Esta reafirmação assume mais importância quando se lida com a Rússia, que possui o maior arsenal do mundo, e depois de Moscovo ter deslocado armas nucleares táticas para a aliada Bielorrússia, ou seja, mais perto das fronteiras NATO.

O antigo diplomata disse não ter ficado surpreendido com a inflexão da Turquia nos últimos dias, ao levantar o veto à adesão da Suécia como 32.º Estado-membro da Aliança, e a autorização de regresso a Kiev ​​​​​​​de cinco comandantes ucranianos capturados em Mariupol (sul da Ucrânia).

"A Turquia é um pilar muito importante da Aliança Atlântica e depois dos Estados Unidos têm as maiores forças armadas da NATO. Em segundo lugar, o Presidente [turco, Recep Tayyip] Erdogan ganhou as eleições, tem na sua frente vários anos e está livre das pressões eleitorais. Em terceiro, há negociações muito sérias há diversos meses entre a Turquia e os Estados Unidos", sustentou.

Essas negociações, referiu, que "nunca saltam para a comunicação social", deverão estar associadas a garantias que se podem traduzir no fornecimento de F-16 a Ancara ou a um 'upgrade' dos modelos de que já dispõe.

Observou ainda que a Turquia produz e fornece 'drones' às forças de Kiev e que se prepara para abrir uma unidade de produção deste armamento na Ucrânia.

Martins da Cruz sublinhou ainda as preocupações manifestadas na cimeira com a situação no Indo-pacífico e o convite para as presenças em Vílnius de líderes do Japão, Coreia do Sul, Austrália e Nova Zelândia, e está convencido que as conclusões da reunião vão ser passadas "ao milímetro" pela China, mas também por outros países da região, e naturalmente pela Rússia, "obviamente com desagrado total e as reações do senhor [ministro dos Negócios Estrangeiros russo, Sergei] Lavrov foram muito claras".

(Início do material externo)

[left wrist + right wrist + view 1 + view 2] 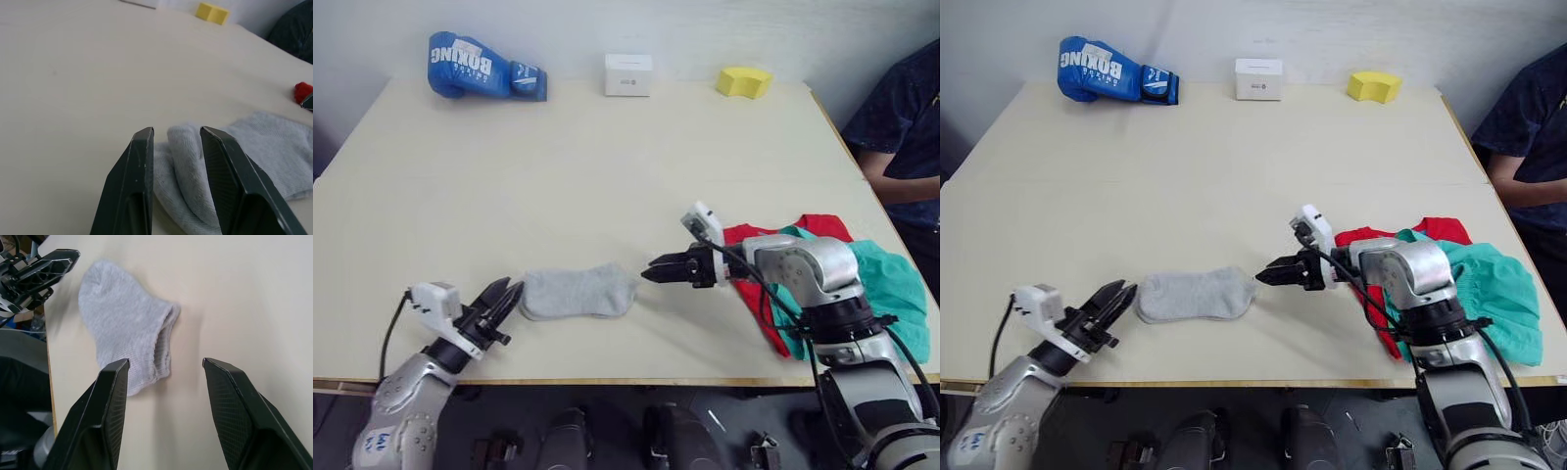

Por fim, Martins da Cruz elogiou a proposta portuguesa, acolhida pelos estados-membros, de reforço do flanco sul da Aliança, considerando que "certamente houve países, como a Espanha, a Itália a Grécia e porventura a própria Bulgária e a Roménia que estiveram de acordo e que a reforçaram".

Esta preocupação com os países do Mediterrâneo sul já é antiga por parte de Lisboa e foi levada noutras ocasiões aos parceiros quando era embaixador na NATO, adiantou.